"I spoke to my project manager who's working with them and all he was able to tell me was that it was going well,'' he said.
A spokesman for some of the families of the workers, Bernie Monk, said: "the day has finally come and we're quite excited''.
"But it's the start of something that should have happened about two and a half years ago.''
Mr Monk said the families knew the operation could take up to six months to recover the sons, husbands, partners and fathers trapped underground.
They had been pushing for this work to start for nearly three years, he said.
"In some ways it's exciting, in some ways I'm a bit angry it's taken this long to get something done.''
If experts were able to gain entry into the shafts, questions could also be answered as to why the explosions occurred, he said.
"Not only for our own knowledge, but for worldwide knowledge.''
Grey District Mayor Tony Kokshoorn said the work was a "step forward'' and the families were anticipating getting closer to the bodies that lay in the mines.
He hoped to be kept informed on progress made into the mine.

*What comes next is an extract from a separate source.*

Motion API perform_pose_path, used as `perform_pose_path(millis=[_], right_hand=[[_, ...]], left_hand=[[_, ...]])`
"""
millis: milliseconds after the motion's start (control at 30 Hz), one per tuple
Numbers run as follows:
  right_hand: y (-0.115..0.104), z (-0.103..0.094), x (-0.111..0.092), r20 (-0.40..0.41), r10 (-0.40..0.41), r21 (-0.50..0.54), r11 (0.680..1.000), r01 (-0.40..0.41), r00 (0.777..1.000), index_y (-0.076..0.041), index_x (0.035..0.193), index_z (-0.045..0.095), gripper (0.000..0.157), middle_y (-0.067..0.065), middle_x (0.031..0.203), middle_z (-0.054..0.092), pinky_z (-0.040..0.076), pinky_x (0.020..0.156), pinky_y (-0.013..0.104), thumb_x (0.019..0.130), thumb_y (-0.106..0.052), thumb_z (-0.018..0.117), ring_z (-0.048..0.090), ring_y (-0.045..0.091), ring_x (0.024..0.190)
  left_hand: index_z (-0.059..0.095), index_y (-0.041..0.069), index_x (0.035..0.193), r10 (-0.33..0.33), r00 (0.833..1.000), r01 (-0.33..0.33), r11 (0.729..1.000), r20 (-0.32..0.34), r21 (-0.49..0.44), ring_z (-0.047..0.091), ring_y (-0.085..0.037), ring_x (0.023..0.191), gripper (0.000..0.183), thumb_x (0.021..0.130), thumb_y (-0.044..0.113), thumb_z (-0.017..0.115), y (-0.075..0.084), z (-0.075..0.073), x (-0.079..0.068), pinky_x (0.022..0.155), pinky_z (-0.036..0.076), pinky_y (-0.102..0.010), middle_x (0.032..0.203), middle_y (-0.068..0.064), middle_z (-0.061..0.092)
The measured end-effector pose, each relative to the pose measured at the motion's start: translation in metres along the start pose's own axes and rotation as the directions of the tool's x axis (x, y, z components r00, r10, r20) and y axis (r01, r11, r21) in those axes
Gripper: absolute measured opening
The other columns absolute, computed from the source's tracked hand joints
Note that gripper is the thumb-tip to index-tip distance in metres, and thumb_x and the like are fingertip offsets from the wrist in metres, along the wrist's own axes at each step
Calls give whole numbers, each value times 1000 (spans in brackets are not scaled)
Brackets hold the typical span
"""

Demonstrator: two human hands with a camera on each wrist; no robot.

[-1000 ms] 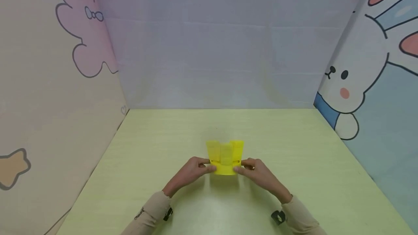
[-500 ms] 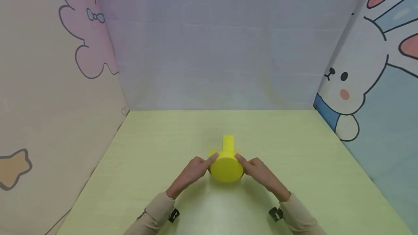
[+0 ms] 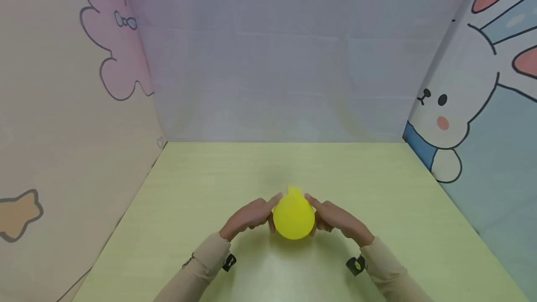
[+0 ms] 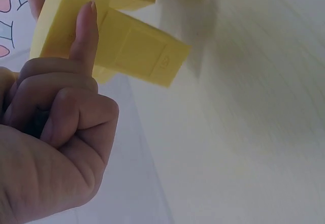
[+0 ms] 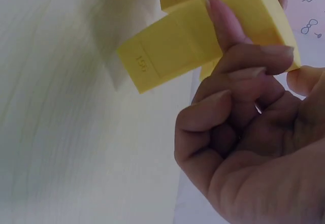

"I'll make a point of finding out where they're at as they go - it's just a matter of getting some dialogue going.''
Early last month Prime Minister John Key pledged $10 million of Government support for a re-entry plan if it was safe, technically feasible and financially credible.
The staged re-entry plan was designed to seal off the ventilation shaft in the mine's main entry tunnel, known as the drift.
The mine will be pumped full of nitrogen to force out any methane gas and allow experts to walk down a 2.3km shaft to a rockfall.
While most of the bodies were believed to be inside the mine's main workings, the families believed some men may have been inside the drift when blasts ripped through the mine on November 19, 2010.